[ 
https://issues.apache.org/jira/browse/GEODE-9310?page=com.atlassian.jira.plugin.system.issuetabpanels:all-tabpanel
 ]

Donal Evans resolved GEODE-9310.
--------------------------------
    Resolution: Invalid

With the removal of function execution in GEODE-9168, this issue is no longer 
valid, as the code described has been removed.

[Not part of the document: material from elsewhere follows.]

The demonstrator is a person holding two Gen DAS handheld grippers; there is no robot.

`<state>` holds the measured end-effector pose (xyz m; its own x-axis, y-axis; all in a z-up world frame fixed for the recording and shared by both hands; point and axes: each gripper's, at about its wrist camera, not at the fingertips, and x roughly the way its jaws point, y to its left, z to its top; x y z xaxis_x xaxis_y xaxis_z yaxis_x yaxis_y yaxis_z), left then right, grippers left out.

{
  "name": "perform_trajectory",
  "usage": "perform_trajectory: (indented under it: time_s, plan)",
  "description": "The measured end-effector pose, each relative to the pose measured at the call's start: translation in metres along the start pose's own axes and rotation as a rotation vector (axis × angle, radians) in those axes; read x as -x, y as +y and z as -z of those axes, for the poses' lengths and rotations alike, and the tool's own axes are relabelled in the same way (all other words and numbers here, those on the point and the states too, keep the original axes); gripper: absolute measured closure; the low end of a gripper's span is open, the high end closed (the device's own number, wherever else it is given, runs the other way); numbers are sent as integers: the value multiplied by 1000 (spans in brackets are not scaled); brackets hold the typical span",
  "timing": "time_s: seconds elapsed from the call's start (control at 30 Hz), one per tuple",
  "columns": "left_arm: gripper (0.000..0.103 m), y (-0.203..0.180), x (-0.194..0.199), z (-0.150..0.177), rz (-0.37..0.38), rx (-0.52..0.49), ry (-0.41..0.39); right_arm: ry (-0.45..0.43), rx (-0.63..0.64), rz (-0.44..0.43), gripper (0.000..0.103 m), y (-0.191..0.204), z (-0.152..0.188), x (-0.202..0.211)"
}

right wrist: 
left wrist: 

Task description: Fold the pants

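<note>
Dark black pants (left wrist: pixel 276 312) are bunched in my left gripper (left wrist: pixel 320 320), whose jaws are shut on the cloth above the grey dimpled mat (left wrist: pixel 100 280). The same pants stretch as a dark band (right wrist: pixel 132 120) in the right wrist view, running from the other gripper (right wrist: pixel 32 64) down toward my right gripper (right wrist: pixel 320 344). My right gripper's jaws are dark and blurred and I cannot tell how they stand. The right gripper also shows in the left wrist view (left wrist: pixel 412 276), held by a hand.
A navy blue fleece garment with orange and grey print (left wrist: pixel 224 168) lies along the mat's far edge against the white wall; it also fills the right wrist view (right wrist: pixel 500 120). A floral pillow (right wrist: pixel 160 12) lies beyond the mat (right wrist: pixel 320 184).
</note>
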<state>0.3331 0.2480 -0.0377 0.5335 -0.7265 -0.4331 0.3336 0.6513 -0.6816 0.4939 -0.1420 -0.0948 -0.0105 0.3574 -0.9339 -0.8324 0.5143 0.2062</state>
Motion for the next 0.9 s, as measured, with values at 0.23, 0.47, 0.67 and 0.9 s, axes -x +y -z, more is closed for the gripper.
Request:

> Geode redis should send error message when encounter 
> DistributedSystemDisconnectedException, ForcedDisconnectException or 
> FunctionInvocationTargetException
> -----------------------------------------------------------------------------------------------------------------------------------------------------------
>
>                 Key: GEODE-9310
>                 URL: https://issues.apache.org/jira/browse/GEODE-9310
>             Project: Geode
>          Issue Type: Bug
>          Components: redis
>            Reporter: Eric Shu
>            Priority: Major
>
> Currently when redis function execution encounter these exception, it will 
> just close the client connection. 
> {code:java}
> else if (cause instanceof FunctionInvocationTargetException
>         || cause instanceof DistributedSystemDisconnectedException
>         || cause instanceof ForcedDisconnectException) {
>       // This indicates a member departed or got disconnected
>       logger.warn(
>           "Closing client connection because one of the servers doing this 
> operation departed.");
>       channelInactive(ctx);
>       response = null;
>     }
> {code}
> This is incorrect, as this could lead to client performing retries of the 
> same redis command.
> The correct way is to send an error response that command may or may not have 
> been executed on servers, user need to verify and retry if necessary.
> Here is a test result showing that current behavior of client retrying:
> The node executing the ZREM command:
> (vm1 gets the connection from JedisCluster client)
> [vm1] [warn 2021/05/25 15:31:26.732 PDT server-1 <GeodeRedisServer-Command-1> 
> tid=0xfb] Executing Redis command: ZREM key member1-212 member1-211 
> member1-214 member1-213 member1-210 member1-209 member1-208 member1-205 
> member1-204 
> (primary is on vm3 and it is execute the function)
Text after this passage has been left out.